PostgreSQL's Hash Indexes Are Now Cool

tofflos · on Sept 27, 2017

Are there any plans for allowing hash indexes in uniqueness constraints such as the ones created for primary keys? It seems like a good fit for an index that is specialized for equality checks.

snaky · on Sept 27, 2017

Maybe it would be easier just to remove "A foreign key must reference columns that either are a primary key or form a unique constraint" restriction, stating that any unique index is enough.

anarazel · on Sept 27, 2017

> Maybe it would be easier just to remove "A foreign key must reference columns that either are a primary key or form a unique constraint" restriction, stating that any unique index is enough.

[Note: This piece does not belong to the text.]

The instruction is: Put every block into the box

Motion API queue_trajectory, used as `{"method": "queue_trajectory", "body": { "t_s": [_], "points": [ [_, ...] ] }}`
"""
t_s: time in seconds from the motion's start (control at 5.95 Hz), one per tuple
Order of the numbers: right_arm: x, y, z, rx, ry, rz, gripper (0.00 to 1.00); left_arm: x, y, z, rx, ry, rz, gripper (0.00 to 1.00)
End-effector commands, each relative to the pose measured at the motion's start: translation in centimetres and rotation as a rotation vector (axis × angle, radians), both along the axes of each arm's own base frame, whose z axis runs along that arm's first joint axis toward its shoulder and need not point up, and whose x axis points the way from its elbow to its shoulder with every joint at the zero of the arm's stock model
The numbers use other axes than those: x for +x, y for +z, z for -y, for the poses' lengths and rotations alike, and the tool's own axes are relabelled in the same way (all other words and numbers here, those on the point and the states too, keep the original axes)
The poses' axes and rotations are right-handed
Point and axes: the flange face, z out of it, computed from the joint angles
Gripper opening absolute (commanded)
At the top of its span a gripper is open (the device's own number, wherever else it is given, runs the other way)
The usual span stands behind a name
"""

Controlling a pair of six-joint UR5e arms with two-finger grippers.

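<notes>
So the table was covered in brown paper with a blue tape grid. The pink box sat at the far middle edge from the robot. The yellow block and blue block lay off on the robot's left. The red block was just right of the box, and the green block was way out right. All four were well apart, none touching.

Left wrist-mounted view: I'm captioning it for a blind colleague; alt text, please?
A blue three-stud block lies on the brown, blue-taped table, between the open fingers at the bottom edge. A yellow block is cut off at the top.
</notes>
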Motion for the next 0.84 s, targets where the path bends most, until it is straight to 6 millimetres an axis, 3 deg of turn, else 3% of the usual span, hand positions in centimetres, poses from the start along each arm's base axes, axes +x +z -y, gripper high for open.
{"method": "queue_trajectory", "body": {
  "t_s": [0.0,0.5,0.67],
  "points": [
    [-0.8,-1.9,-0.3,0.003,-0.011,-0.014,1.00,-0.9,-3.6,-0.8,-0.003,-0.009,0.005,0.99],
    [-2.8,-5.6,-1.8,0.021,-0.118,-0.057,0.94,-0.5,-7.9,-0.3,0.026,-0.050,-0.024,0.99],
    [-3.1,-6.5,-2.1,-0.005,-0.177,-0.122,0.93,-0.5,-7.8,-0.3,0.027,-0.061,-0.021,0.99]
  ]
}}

The problem is that only btree indexes support uniqueness atm. That's the relevant unsupported features, not the ability to have constraints (which essentially just requires uniqueness support of the underlying index):

    postgres[27716][1]# SELECT amname, pg_indexam_has_property(oid, 'can_unique') FROM pg_am;
    ┌────────┬─────────────────────────┐
    │ amname │ pg_indexam_has_property │
    ├────────┼─────────────────────────┤
    │ btree  │ t                       │
    │ hash   │ f                       │
    │ gist   │ f                       │
    │ gin    │ f                       │
    │ spgist │ f                       │
    │ brin   │ f                       │
    └────────┴─────────────────────────┘
    (6 rows)

Edit: different uses of word constrain (to constrain, and a constraint) seemed too confusing.

jontro · on Sept 27, 2017

Is the hash guaranteed to be unique though? There is always a possibility of a hash collision

anarazel · on Sept 27, 2017

> Is the hash guaranteed to be unique though? There is always a possibility of a hash collision

I mean my point is that hashindexes do not support uniqueness right now. But hash collisions wouldn't be a problem there. Does mainly require some tricky concurrency aware code (consider cases lik ewhere one transaction just deleted a conflicting row but is still in progress, and a new value like that is inserted, etc).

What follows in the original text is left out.